An interview with Paul Freeman, author of…


Hello Paul and welcome to my blog and thanks for agreeing to this interview. Now let’s find out a little bit about you and your work.

Q. When did you first begin to write seriously?

 A. Thanks Katrina. It’s hard to answer that without thinking about what writing seriously means. When I started jotting down stories as a teenager it was just for fun, but I took it seriously, even if I didn’t necessarily let on. By the time I hit my twenties and decided to tackle a book, I wrote a 140K word urban fantasy which I thought was the dog’s bollocks. Now I just cringe about it and how rubbish it was. I wrote a novel called Taxi and stuck it up on a writer’s site with a peer voting system, people liked it, even though it was raw and in serious need of an edit. Now we’re talking, I thought, this is serious. But each step forward makes me realise it wasn’t really all that serious after all. Now I have had an epic fantasy novel published, and it’s nice that people will part with their hard-earned cash to read my stuff. Now I’m writing seriously, right? Next year I’ll look back and say, nah, that wasn’t serious. Hopefully.

 Q. What inspired you to become a writer?

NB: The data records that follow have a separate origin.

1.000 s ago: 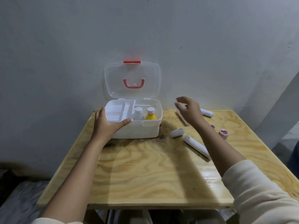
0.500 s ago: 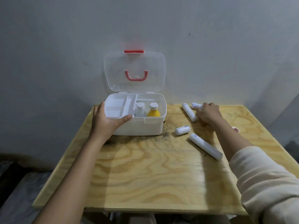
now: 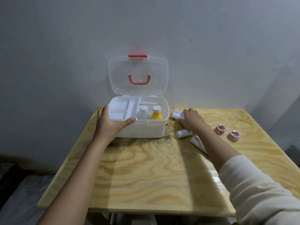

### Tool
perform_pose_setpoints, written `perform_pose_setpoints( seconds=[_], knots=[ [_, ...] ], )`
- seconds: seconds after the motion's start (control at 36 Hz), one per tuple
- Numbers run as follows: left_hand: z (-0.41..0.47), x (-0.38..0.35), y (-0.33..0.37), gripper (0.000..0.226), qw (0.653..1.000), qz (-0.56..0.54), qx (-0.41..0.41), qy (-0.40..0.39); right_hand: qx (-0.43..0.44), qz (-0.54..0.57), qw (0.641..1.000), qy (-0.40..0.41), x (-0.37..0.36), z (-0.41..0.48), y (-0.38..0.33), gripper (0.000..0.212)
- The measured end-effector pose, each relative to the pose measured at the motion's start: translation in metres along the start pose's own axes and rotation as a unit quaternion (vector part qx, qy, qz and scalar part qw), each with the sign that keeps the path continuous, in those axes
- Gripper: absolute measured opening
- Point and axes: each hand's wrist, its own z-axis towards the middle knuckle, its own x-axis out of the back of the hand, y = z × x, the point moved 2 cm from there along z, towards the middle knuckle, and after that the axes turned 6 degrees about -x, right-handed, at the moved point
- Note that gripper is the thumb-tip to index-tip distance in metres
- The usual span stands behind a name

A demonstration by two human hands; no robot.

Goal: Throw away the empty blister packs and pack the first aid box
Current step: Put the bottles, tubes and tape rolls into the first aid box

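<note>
The white first aid box [image 3: 142,132] stands open at the back of the wooden table [image 3: 154,176], its clear lid [image 3: 138,75] upright against the wall. Inside are a white tray insert [image 3: 120,111], a clear bottle [image 3: 143,113] and a yellow bottle [image 3: 156,113]. My left hand [image 3: 110,124] grips the box's front left corner, thumb over the rim. My right hand [image 3: 191,119] holds white bandage rolls [image 3: 177,115] just right of the box. A short white roll [image 3: 184,133] and a longer one [image 3: 197,142] lie below that hand.
Two small pink-and-white tape rolls [image 3: 220,128] [image 3: 233,135] lie on the table's right side. A grey wall rises right behind the box. Dark specks stain the wood beside the box. The table's front edge is near my body.
My right hand dropped onto the rolls at the back right, closed round them and drew them left toward the box. My left hand stayed on the box.
</note>
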Motion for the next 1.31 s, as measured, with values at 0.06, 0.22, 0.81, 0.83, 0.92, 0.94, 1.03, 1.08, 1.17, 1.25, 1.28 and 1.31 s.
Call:
perform_pose_setpoints(
  seconds=[0.06,0.22,0.81,0.83,0.92,0.94,1.03,1.08,1.17,1.25,1.28,1.31],
  knots=[
    [-0.001,0.0,0.001,0.09,1.0,-0.003,0.004,-0.002,-0.001,0.054,0.999,-0.005,0.001,-0.001,0.0,0.039],
    [-0.001,0.0,0.001,0.096,1.0,-0.009,0.005,-0.005,0.012,0.375,0.925,0.058,0.031,-0.011,-0.003,0.031],
    [0.003,0.0,-0.007,0.093,1.0,-0.011,-0.004,-0.004,0.132,0.494,0.86,-0.005,0.048,-0.019,-0.069,0.039],
    [0.003,0.0,-0.008,0.092,1.0,-0.012,-0.004,-0.004,0.135,0.471,0.872,0.005,0.048,-0.019,-0.067,0.039],
    [0.004,-0.001,-0.009,0.092,1.0,-0.012,-0.009,-0.002,0.142,0.446,0.884,0.014,0.048,-0.017,-0.064,0.035],
    [0.004,-0.001,-0.009,0.092,1.0,-0.012,-0.011,-0.001,0.144,0.444,0.884,0.015,0.049,-0.017,-0.063,0.034],
    [0.005,-0.001,-0.008,0.092,1.0,-0.008,-0.016,-0.001,0.15,0.429,0.891,0.012,0.051,-0.016,-0.061,0.032],
    [0.005,-0.001,-0.008,0.092,1.0,-0.006,-0.02,-0.001,0.156,0.416,0.896,0.001,0.053,-0.016,-0.062,0.031],
    [0.004,-0.001,-0.008,0.093,1.0,-0.009,-0.019,0.0,0.16,0.393,0.905,-0.022,0.057,-0.017,-0.064,0.03],
    [0.004,-0.001,-0.007,0.093,1.0,-0.008,-0.017,0.002,0.162,0.385,0.908,-0.033,0.059,-0.017,-0.064,0.028],
    [0.004,-0.001,-0.007,0.093,1.0,-0.007,-0.016,0.002,0.162,0.386,0.908,-0.034,0.06,-0.017,-0.064,0.028],
    [0.004,-0.002,-0.007,0.092,1.0,-0.006,-0.017,0.003,0.161,0.386,0.908,-0.034,0.06,-0.018,-0.064,0.027]
  ],
)
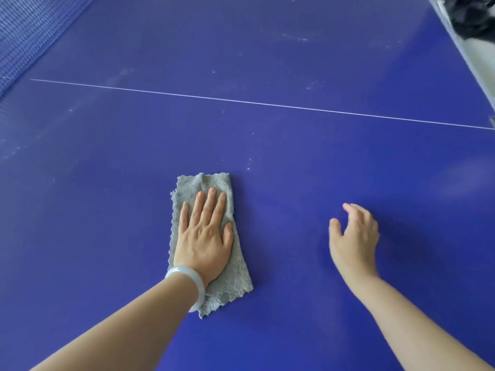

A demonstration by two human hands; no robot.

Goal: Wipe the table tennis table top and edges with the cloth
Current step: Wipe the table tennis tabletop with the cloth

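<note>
Wiping the top is the step in hand. The left hand (203,236) lies flat with straight fingers, pressing the grey cloth (230,279) onto the blue tabletop (294,303). The right hand (353,239) beside it is loosely open and holds nothing. The next push probably goes forward to the dust specks (249,163). The net (24,30) stands far left, clear of that path.

Past the right edge of the blue worktop (308,62), at the top right of your view, you see a pale grey strip (482,58); whether it is floor you cannot tell. A dark crumpled heap (471,17) lies above it, too blurred to identify. At your upper left stands a blue mesh net (18,36). Soft light leaves a pale sheen on the worktop's right side, and shadows are faint.
</note>
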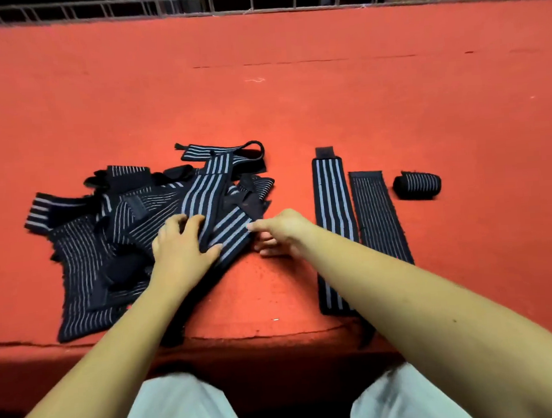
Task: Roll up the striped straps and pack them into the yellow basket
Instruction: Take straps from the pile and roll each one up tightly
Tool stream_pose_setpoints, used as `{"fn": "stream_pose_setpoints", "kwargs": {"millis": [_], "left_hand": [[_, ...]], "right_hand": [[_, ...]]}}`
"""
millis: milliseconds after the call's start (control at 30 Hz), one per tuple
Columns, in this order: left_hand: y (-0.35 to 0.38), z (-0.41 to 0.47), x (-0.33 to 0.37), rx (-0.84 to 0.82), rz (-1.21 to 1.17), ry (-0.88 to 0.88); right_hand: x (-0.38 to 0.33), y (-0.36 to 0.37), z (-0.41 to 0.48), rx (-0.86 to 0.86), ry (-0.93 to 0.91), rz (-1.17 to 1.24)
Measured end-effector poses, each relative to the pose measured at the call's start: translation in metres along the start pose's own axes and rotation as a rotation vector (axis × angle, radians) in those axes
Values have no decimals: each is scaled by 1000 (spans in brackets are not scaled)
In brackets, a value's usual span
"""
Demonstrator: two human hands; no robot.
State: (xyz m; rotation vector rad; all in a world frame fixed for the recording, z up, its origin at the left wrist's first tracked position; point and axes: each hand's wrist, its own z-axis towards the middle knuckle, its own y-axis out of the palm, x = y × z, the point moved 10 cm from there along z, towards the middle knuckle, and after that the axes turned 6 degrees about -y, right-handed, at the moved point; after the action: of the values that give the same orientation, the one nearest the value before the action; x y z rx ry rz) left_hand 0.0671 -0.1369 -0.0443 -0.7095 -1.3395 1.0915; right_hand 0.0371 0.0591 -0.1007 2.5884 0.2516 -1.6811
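Note:
A tangled pile of black straps with grey stripes (107, 225) lies on the red table (261, 96), left of centre. My left hand (180, 247) rests on the pile and grips a fold of a wide-striped strap (227, 234) between thumb and fingers. My right hand (279, 231) is at that same strap's near end, and its thumb and fingertips pinch the edge. Two straps lie flat side by side to the right, a wide-striped one (331, 205) and a fine-striped one (376, 212). One rolled strap (417, 185) sits beyond them. No yellow basket is in view.
A metal wire rail (255, 0) runs along the table's far edge. The table's front edge (259, 334) is just before my knees. Bare red surface stretches behind the straps and to the far right.

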Motion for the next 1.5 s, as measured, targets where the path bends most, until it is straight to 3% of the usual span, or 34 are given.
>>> {"fn": "stream_pose_setpoints", "kwargs": {"millis": [167,333,500,667,933,1033,1167,1333,1500], "left_hand": [[2,-9,-3,87,-48,67],[2,-9,-2,80,-133,63],[-1,-7,-9,59,-328,14],[-5,-8,7,16,-406,-5],[-30,-25,85,21,-339,411],[-30,-33,121,-130,-427,460],[-20,-32,156,-493,-908,287],[-22,-34,175,-504,-1100,255],[-24,-38,180,-524,-1004,287]], "right_hand": [[9,4,7,216,13,79],[-2,12,-2,186,16,152],[-58,1,-38,67,-187,354],[-91,-50,-77,76,-366,253],[-121,-110,-121,70,-527,318],[-126,-102,-131,-96,-491,207],[-122,-95,-138,-192,-424,68],[-124,-116,-142,-63,-413,59],[-115,-149,-144,102,-343,66]]}}
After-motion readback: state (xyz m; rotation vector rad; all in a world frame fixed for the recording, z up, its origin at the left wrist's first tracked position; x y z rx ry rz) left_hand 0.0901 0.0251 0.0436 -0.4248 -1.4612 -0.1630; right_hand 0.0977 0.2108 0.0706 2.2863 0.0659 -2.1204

 A. I don’t think you have a choice, if you’re a writer you write, just as a painter paints and a musician makes music. I’ve always had a vivid imagination, whether it was making up stories or games. What better way to live the adventure than to write it yourself?

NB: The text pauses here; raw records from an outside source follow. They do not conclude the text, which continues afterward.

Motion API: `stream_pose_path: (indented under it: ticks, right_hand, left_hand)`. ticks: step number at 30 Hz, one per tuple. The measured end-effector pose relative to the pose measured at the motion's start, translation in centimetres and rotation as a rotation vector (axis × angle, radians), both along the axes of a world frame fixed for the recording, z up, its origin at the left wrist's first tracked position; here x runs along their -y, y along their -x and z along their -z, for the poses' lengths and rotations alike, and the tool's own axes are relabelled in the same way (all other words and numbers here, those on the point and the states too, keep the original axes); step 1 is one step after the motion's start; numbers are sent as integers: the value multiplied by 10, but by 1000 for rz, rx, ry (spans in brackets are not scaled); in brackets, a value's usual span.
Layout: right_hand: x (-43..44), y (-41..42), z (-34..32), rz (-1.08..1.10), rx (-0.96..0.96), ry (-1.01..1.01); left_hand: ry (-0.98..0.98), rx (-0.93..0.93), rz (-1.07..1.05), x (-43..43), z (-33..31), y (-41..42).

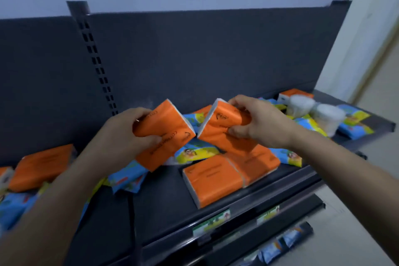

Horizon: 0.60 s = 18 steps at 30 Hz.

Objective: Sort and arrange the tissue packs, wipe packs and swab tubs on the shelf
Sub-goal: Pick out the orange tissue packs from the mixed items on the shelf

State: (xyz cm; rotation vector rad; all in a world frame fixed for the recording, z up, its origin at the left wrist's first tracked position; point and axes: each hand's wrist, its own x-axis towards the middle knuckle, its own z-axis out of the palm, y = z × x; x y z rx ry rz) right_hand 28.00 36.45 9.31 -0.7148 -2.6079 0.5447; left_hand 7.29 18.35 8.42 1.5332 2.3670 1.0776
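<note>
Here, left hand (129, 134) fingers wrapping glossy orange pack (170, 138), right hand (259, 123) pinching second pack (216, 134)

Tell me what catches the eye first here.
The left hand and right hand each grip an orange tissue pack, the left pack and right pack almost touching corners mid-frame. Below, more orange packs and blue wipe packs lie jumbled on the shelf; white swab tubs sit far right.

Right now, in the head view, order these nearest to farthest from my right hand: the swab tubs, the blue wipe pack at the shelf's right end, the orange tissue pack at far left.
1. Swab tubs, just right of the right hand.
2. Blue wipe pack, right end.
3. Orange tissue pack, far left.
</note>
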Motion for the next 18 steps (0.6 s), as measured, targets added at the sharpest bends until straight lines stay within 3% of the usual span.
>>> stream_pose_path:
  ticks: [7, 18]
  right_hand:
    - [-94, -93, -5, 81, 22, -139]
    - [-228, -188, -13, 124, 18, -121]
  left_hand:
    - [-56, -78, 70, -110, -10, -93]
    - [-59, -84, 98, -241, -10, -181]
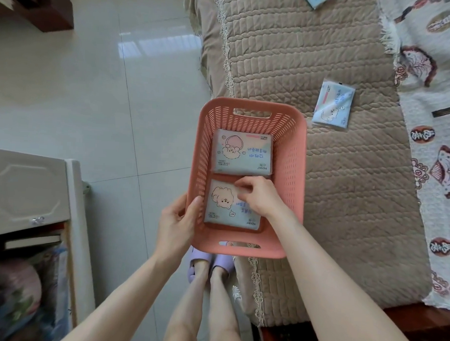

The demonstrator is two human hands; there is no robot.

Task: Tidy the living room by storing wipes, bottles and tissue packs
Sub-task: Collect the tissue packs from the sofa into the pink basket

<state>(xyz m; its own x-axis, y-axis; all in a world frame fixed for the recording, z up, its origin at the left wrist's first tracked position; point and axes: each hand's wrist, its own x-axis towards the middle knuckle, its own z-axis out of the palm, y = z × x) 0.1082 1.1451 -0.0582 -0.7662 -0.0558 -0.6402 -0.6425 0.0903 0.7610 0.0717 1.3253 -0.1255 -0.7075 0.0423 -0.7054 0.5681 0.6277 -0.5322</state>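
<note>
The left hand (176, 219) wraps thumb and fingers round the left rim of the pink basket (300, 173). Inside, the far tissue pack (241, 151) lies flat. The right hand (259, 197) pinches the near tissue pack (222, 209) with curled fingers (244, 186). The loose tissue pack (333, 104) lies on the quilted sofa cover (346, 201), right of and beyond that nearer hand, its long axis running away, slightly tilted.

A glossy pale tiled floor (93, 100) was marked by a bright window reflection (157, 46). A beige quilted sofa cover (314, 58) was adjoined by a white patterned throw (431, 153). A cream panelled cabinet (29, 187) was positioned at the left.
</note>
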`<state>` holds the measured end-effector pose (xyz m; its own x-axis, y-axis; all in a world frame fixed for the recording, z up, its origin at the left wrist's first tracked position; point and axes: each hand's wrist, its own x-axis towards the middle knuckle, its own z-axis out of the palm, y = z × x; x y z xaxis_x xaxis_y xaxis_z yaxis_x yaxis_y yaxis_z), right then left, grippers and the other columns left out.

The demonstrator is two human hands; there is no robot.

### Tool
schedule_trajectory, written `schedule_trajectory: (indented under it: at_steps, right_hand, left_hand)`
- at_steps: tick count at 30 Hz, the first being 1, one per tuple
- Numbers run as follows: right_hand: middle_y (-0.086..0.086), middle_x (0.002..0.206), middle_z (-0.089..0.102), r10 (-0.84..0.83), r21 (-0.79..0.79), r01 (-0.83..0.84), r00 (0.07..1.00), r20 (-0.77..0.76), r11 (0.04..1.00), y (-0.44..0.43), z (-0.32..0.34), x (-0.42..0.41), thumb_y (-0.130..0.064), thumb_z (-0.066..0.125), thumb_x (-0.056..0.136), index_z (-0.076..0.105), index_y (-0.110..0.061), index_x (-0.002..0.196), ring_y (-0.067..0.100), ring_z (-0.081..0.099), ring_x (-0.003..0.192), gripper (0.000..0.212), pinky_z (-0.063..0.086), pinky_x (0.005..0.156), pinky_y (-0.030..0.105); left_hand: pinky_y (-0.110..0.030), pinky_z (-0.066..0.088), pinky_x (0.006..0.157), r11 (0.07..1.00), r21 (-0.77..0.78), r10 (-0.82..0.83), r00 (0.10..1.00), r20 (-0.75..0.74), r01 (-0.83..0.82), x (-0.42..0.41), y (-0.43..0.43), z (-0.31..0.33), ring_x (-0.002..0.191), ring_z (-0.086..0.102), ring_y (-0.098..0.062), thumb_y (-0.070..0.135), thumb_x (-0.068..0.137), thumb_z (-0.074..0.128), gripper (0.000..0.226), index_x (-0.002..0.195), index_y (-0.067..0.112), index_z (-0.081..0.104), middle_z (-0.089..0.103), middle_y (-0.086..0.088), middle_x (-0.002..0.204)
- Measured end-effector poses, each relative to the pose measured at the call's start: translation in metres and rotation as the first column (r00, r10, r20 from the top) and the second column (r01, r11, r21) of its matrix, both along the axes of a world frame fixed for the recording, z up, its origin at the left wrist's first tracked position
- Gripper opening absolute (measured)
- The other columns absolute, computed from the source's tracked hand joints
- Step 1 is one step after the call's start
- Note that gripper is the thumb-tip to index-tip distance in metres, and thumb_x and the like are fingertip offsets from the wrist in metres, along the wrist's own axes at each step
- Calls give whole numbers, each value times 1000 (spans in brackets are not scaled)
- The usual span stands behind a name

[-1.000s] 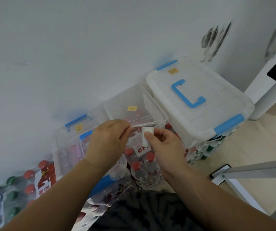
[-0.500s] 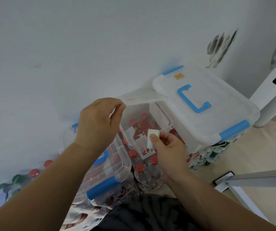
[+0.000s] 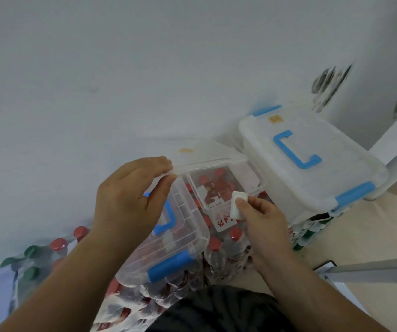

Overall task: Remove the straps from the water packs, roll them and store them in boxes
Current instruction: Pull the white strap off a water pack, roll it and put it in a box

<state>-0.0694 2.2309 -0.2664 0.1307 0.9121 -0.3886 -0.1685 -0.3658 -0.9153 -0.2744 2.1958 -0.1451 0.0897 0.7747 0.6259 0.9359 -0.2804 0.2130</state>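
My right hand point(image 3: 259, 216) pinches a small white rolled strap point(image 3: 237, 204) just in front of a small clear box point(image 3: 247, 185) that stands open on the water packs point(image 3: 226, 250). My left hand point(image 3: 130, 202) grips the edge of that box's clear lid point(image 3: 207, 161) and holds it raised above the box. Red bottle caps and a red-and-white label show through the box's clear floor.
A clear box with blue handle and latch point(image 3: 168, 267) sits closed under my left hand. A large lidded bin with blue handle point(image 3: 307, 161) stands at the right on green-capped packs. More shrink-wrapped bottles point(image 3: 32, 259) lie at the left. White wall behind; metal table legs point(image 3: 370, 271) at the right.
My left hand lifted the small box's lid up and back, so the box now stands open. My right hand kept the rolled strap and stays close to the box's front edge.
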Motion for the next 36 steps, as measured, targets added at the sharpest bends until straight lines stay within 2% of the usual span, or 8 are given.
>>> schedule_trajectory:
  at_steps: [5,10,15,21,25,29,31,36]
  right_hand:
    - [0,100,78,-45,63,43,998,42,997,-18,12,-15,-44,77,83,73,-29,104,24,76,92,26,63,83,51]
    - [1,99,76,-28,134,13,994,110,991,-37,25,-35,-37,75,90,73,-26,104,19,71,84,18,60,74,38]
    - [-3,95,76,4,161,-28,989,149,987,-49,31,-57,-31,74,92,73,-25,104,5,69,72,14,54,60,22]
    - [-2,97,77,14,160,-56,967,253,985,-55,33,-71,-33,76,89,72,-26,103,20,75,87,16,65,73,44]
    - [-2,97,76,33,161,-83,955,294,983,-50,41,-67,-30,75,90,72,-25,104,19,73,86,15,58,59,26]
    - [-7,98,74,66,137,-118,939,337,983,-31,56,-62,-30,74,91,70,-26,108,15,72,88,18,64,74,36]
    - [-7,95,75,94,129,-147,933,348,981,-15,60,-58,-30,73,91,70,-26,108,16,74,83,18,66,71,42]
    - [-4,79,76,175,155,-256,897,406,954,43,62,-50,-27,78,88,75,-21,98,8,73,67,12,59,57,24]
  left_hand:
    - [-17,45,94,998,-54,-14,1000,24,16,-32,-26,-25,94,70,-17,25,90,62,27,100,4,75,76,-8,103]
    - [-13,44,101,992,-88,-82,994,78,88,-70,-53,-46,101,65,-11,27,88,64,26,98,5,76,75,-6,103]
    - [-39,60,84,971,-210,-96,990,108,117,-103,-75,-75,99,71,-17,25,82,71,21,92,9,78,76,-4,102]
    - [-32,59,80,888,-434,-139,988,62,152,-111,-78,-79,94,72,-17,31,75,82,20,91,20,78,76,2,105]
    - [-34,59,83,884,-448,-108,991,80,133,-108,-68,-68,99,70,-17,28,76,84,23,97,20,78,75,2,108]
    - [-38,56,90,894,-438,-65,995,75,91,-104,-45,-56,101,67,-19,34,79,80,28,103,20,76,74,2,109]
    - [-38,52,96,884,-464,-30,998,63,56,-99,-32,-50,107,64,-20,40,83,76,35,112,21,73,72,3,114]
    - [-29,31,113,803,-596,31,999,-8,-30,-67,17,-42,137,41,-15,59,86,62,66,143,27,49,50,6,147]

 Q. Your published novel, Tribesman, is obviously based on Celtic mythology and Eastern traditions; what gave you the idea to combine two such diverse cultures?

 A. I love Celtic mythology, it’s incredibly dark and rich. As you spotted Tribesman is strongly influenced by Celtic myth, but why mix it with another culture? I just thought the clash would be fascinating. Culainn is a strong character, a fearless warrior. I wanted to take him out of his comfort zone. Have him face challenges he didn’t understand or ever encountered before. Of course that works both ways, and the people he encounters generally don’t know what to make of him either.

 Q. How do you construct your novels and stories? For instance, d’you plot the whole thing out or do you write by the seat of your pants?

 A. No, I make it up as I go, which causes me nothing but stress and anxiety. It usually starts with a single idea for a scene, or the notion of a story. The fear of a blank page is strong in this one.

 Q. Tribesman is the first in a series, when can we expect the next book?

 A. Actually, book 2 is finished and currently being edited. Warrior: A Tribesman Novel, should be out next month or so. It’s a change of scene, as Culainn heads north, still in search of the merchant’s daughter.  More magic and mayhem and a few new characters to spice things up.

 Q. What advice would you give new writers?

 A. Write for the fun of it, and choose wisely who you take advice from.

 Q. Name us a few of your favourite authors and why you like them.

 A. David Gemmell, Bernard Cornwell, Robert Low, George RR Martin. They all possess the same qualities of superb storytelling, edge of the seat action and pure escapism. I would also include in that list, and not just because I’m biased, my fellow Season of The Dead writers, (SoTD is a zombie apocalypse novel I’ve written with three other writers, due for publication this summer.) Sharon Van Orman, Lucia Adams and Gerald Johnston.

 Q. Writing can be a solitary occupation. Do you have a routine? For example, do you listen to music or write in silence? Do you write every day, or just when the mood takes you?

A. Nope, no routine. I write when I can find the time. I always write in silence, although I might bang on a bit of music before I write if I want to capture a certain mood, a bit of Clannad for those misty haunting scenes, AC/DC for the bloody mayhem.

 Q. Do you have to have a title first, before you start on a new project, or does that come later?

 A. No, the title usually comes as I write, I don’t obsess over it, it’ll come when it comes.

Q. Finally, can you provide any links to writing sites, websites, sales sites etc, where readers can view or purchase your work?

 Thanks Paul and good luck with present and future sales.



10 Responses to “An interview with Paul Freeman, author of…”

  1. Nice to hear from someone else who just makes it up as he goes along. Makes me feel less anarchic.


  2. I second that as a “make it up as you go along” writer to hear that someone like Paul does that sort of makes me think it’s authentic. Great interview.


  3. I write as I go along as well – it’s more exciting that way! However, to be honest, I think a long way ahead of what I actually write! That avoids writing myself into a corner. Mostly.


    • Funny you should say that, Paul, I find it exciting when an idea comes to me and I write it down to work into the plot outline. It makes me feel all smug and self satisfied. 😀


  4. Great interview, Paul and Kate!


  5. Thanks, Kate, and thanks guys! Yeah making it up as you go leads to an angst ridden journey. Every book I start I say, I’m going to outline the plot with this one, but I never do. There’s something nice about living the story as it unfolds… I’m definitely outlining the next one though.